Rasa-rasanya terima kasih perlu saya sampaikan kepada panitia penyelenggara yang mengundang saya (mas Heru, Uzair,Bu Nunung, Iput, Jay dan juga Little Heru). Jika tidak hadir mungkin saya akan menyesalinya. Kapan lagi bisa Holiday gratis…hehehhe. Kepada pendamping tak kurang-kurangya saya juga mengucapkan terima ksaih. Pada mas Hikmat Budiman terimakasih atas “pembantaiannya”. Mungkin cuma mas Hikamt yang bisa memaksa saya untuk naik ke atas meja dalam sebuah forum untuk mempresentasikan kegiatan MimeStreet saya. Dan terutama dorongan mas Hikmat agar saya tetap menulis akan saya ingat. Pada mas Salim bimbingan untuk fokus pada tulisan akan saya perhatikan, terima kasih atas diskusi ‘singgah di ruang hampa’, sayang ketika presentasi tulisan kedua mas Salim tidak hadir, padahal saya sangat menantikan kritik dan bahasannya.

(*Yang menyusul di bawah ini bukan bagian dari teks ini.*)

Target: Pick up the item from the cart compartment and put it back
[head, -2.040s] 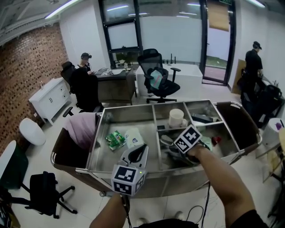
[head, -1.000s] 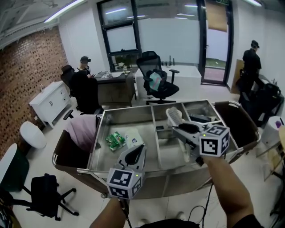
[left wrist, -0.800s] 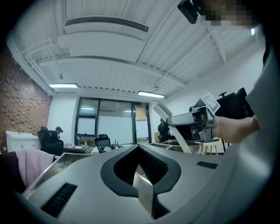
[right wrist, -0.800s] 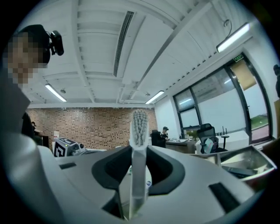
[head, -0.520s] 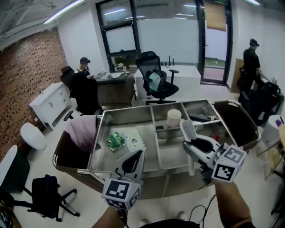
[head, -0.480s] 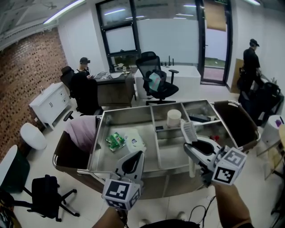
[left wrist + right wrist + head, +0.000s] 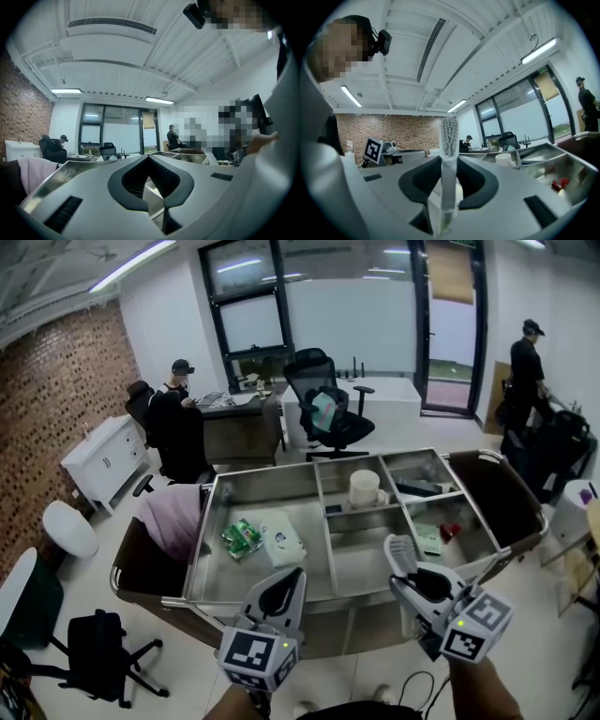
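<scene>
Gripping a white brush, the right gripper hangs over the near edge of a steel cart, toward the cart's right half. Its jaws are clamped on the brush's handle, and the bristle head stands above the jaw tips. In the right gripper view the brush rises straight up between the two dark pads. The brush is in the air and rests in no compartment.

The left gripper hangs over the same near edge, farther left, in front of the cart's large left compartment. Its jaws are closed tip to tip with nothing between them.

In the large left compartment a green packet and a white packet lie side by side. A white cup stands in the back middle compartment. The front right compartment holds a pale packet and a small red thing. A pink cloth lies in the dark bag at the cart's left end.

Behind the cart, one person sits at a desk and another stands at the far right.
</scene>
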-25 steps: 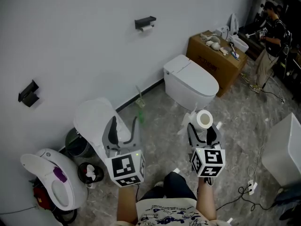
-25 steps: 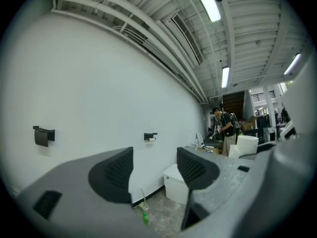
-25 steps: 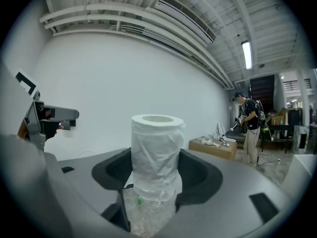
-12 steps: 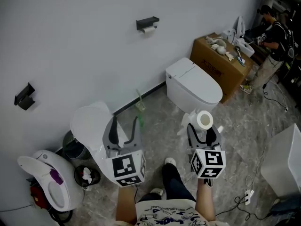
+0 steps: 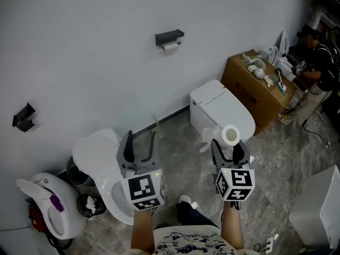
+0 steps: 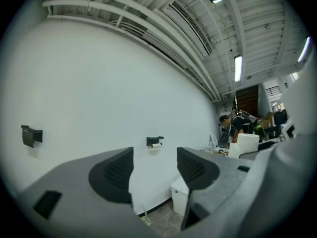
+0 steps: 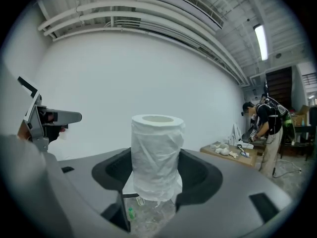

Pada sosok mas Bisri yang saya kagumi, terimaksih atas undangannya untuk mampir ke Desantara. Suatu hari saya pasti akan mampir. Untuk mas Sujud, seandainya saya wanita mungkin saya akan naksir sampeyan. Tapi berhubung saya laki-laki normal mungkin pujian dan kekaguman yang bisa saya sampaikan. Terimaksih untuk diskusi tentang musik, scene indie dan juga bahasan tentang youth culture yang sangat menarik. Sebuah cerita pengalaman yang cukup menginspirasikan saya untuk melakukan sesuatu di Bogor nanti. Buat teman-teman penghuni kamar cendrawasih, akhirnya kitalah yang lolos eliminasi meski kehadiran kita di forum sering terlambat. Nyali kita telah teruji untuk mengikuti kegiatan ini hingga tuntas. Budi suprojo adalah teman diskusi menjelang tidur yang menarik, Mustaqiem Pati adalah sosok pemuda gerakan yang berbakat dengan “Sapi dan Menara-nya”. Pada Fauzrul terima kasih untuk tukar pengalamannya, juga Fuad Jepara yang bergabung di cendrawasih belakangan. Anda adalah figur peserta berbusana terbaik menurut versi saya (konsisten pakai Batik)

Teman-teman seperjuangan, tetangga kamar. Ellya, Dian dan Rofii semoga suatu ketika kita dapat bertemu kembali dalam agenda kerja produktif lainnya. Buat Dian, waspadalah suatu saat saya akan menginvasi taman-taman di kota Bandung. Pada Ellya, tulisan anda menginspirasikan saya untuk membuat tulisan (cerita) yang akan saya pentaskan. Buat Rofii, semoga anda tetap gigih dan menjadi jurnalis yang jujur sesuai misi Justicia, tunggulah tulisan saya di media anda. Terakhir pada mbak Tarlen terima kasih untuk saran agar mencoba menulis hal-hal kecil yang saya rasakan, mungkin saya akan mencoba menulis diary seperti yang anada sarankan. Sukses buat proyek urban cartography-nya dan ditunggu tulisannya di Media PlayBoy Indonesia.